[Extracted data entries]

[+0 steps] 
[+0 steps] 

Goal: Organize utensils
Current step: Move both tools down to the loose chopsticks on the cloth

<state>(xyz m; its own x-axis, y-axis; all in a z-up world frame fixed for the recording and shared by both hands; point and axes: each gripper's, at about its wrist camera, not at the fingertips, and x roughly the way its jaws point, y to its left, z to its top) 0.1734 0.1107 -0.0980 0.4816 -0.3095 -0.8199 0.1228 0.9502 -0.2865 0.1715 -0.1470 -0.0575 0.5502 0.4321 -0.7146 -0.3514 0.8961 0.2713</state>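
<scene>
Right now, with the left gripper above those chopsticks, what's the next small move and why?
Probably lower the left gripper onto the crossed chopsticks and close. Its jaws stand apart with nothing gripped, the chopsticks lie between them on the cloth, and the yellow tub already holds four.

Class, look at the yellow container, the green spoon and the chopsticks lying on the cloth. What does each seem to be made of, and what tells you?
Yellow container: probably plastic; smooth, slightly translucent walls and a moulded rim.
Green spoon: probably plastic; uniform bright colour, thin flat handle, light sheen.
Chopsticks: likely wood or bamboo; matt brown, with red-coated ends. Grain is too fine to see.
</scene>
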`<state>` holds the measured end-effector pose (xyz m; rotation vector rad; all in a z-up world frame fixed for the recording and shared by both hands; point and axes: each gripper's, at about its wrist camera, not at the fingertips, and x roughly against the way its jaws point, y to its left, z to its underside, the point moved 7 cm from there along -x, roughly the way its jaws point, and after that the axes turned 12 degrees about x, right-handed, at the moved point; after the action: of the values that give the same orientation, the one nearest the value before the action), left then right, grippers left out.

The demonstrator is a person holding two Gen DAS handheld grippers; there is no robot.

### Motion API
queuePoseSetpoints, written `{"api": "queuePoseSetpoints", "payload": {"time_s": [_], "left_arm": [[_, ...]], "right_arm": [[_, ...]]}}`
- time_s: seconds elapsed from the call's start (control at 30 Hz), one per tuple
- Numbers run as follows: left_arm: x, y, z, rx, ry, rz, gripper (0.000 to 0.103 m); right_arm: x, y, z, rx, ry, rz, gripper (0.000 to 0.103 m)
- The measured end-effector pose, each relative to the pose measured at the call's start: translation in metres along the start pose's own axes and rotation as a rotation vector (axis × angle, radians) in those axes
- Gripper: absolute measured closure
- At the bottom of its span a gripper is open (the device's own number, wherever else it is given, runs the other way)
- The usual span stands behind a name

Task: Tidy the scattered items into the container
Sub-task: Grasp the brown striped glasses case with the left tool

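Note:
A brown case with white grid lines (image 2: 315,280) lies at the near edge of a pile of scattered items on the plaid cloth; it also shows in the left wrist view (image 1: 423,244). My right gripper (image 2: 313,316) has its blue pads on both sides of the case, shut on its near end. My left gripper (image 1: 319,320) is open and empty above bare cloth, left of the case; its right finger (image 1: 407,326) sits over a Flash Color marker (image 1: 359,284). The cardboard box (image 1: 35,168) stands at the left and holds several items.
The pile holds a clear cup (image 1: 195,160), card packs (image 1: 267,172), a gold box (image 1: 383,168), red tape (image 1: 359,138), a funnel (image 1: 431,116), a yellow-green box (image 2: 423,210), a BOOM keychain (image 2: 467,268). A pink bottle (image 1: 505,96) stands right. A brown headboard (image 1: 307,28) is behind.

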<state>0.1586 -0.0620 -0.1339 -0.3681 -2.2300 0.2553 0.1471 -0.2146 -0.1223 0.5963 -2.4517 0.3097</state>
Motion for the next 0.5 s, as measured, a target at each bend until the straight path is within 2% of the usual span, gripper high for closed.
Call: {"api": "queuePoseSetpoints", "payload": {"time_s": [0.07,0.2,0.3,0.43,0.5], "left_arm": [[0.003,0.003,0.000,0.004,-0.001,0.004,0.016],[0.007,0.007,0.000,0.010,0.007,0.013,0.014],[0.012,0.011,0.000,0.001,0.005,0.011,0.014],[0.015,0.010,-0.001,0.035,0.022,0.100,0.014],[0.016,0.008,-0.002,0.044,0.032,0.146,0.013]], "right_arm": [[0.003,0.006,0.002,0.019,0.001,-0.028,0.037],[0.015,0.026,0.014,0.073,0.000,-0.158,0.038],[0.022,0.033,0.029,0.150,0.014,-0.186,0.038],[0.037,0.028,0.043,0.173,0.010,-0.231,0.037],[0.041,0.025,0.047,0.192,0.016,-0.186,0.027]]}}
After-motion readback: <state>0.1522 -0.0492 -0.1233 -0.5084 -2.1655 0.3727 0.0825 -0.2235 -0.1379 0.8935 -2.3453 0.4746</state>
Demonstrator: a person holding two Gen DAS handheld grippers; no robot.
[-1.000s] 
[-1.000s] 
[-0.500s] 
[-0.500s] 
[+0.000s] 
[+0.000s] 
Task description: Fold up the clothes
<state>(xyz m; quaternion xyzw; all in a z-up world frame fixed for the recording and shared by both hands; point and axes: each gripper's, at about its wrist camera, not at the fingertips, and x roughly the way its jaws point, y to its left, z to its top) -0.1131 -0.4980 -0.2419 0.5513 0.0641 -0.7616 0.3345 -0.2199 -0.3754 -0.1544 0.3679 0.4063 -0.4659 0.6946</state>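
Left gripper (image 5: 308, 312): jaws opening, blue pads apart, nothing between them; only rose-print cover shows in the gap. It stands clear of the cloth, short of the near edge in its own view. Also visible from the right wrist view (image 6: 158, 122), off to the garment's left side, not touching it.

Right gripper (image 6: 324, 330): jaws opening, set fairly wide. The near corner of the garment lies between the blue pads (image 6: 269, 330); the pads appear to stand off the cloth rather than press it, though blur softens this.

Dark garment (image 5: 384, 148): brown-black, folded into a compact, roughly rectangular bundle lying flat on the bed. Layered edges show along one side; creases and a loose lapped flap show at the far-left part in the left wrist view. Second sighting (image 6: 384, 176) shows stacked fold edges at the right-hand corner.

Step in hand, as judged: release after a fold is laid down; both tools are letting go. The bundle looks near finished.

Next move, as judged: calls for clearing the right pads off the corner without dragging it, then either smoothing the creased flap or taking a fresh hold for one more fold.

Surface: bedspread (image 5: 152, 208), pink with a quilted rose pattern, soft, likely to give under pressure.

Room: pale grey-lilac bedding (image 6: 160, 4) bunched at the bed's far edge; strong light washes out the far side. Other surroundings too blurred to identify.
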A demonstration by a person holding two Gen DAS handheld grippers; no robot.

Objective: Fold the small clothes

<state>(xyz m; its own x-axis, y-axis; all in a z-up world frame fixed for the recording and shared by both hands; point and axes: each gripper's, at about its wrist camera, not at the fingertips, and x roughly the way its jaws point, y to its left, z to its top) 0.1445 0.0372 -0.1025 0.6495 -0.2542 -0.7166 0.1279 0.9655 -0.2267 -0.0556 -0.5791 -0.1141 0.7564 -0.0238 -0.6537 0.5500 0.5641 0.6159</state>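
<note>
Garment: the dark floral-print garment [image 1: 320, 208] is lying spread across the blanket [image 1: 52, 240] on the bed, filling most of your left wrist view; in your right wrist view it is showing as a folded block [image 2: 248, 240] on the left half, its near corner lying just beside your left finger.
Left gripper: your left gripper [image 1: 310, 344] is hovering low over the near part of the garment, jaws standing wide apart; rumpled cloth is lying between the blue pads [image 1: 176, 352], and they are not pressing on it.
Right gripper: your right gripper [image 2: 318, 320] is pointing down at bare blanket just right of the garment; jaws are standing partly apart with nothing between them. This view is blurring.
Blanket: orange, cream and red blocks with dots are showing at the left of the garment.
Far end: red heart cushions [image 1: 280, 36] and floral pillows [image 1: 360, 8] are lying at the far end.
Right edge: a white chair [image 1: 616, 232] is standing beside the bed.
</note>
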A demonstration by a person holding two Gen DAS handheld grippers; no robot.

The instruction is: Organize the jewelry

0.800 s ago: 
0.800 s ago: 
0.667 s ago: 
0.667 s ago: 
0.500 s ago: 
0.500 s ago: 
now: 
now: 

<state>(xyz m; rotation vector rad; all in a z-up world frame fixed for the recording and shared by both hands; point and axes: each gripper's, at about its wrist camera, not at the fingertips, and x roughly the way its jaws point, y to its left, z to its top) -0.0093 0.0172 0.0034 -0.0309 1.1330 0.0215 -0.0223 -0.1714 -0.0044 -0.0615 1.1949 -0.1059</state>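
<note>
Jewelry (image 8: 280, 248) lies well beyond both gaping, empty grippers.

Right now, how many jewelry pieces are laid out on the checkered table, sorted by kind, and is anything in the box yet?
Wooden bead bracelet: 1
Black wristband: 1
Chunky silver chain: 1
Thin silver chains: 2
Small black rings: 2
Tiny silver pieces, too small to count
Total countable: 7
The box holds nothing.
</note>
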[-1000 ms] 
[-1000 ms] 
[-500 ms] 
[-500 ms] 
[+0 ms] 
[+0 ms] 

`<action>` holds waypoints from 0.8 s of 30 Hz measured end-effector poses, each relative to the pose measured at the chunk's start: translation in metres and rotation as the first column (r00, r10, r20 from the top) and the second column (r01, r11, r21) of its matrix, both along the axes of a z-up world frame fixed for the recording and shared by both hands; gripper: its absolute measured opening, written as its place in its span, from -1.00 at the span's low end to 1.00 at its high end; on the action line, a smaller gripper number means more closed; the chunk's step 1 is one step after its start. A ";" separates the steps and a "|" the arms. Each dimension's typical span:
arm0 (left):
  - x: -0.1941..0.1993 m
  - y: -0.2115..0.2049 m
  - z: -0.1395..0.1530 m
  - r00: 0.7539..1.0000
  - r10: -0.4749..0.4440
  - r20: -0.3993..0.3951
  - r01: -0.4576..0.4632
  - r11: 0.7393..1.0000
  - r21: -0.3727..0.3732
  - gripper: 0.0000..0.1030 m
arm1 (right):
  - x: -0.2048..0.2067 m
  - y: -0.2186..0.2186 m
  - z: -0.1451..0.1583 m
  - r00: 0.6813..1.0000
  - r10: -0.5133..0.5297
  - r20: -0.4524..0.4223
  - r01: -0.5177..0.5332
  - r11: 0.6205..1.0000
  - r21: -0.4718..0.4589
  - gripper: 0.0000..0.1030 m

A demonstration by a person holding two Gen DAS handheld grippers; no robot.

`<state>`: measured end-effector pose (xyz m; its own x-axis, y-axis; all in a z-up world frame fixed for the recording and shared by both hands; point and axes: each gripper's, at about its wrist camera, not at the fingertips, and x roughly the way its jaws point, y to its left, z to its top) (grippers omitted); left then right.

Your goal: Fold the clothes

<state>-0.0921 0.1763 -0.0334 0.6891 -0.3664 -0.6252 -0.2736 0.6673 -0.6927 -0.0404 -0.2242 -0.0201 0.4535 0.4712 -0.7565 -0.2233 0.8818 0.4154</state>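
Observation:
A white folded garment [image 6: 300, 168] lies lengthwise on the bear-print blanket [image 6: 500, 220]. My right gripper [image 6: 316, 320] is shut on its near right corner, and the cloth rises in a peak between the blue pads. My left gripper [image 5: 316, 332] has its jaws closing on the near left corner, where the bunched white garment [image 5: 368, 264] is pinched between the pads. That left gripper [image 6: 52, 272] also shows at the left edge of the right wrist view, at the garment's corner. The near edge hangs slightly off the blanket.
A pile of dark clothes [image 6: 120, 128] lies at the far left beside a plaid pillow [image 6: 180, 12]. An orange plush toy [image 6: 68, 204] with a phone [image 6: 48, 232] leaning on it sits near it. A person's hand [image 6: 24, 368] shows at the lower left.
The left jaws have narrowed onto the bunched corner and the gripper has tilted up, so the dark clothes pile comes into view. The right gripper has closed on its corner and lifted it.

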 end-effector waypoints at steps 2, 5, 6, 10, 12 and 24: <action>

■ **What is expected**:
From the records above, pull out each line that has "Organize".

■ **Your response**:
Goal: Organize utensils
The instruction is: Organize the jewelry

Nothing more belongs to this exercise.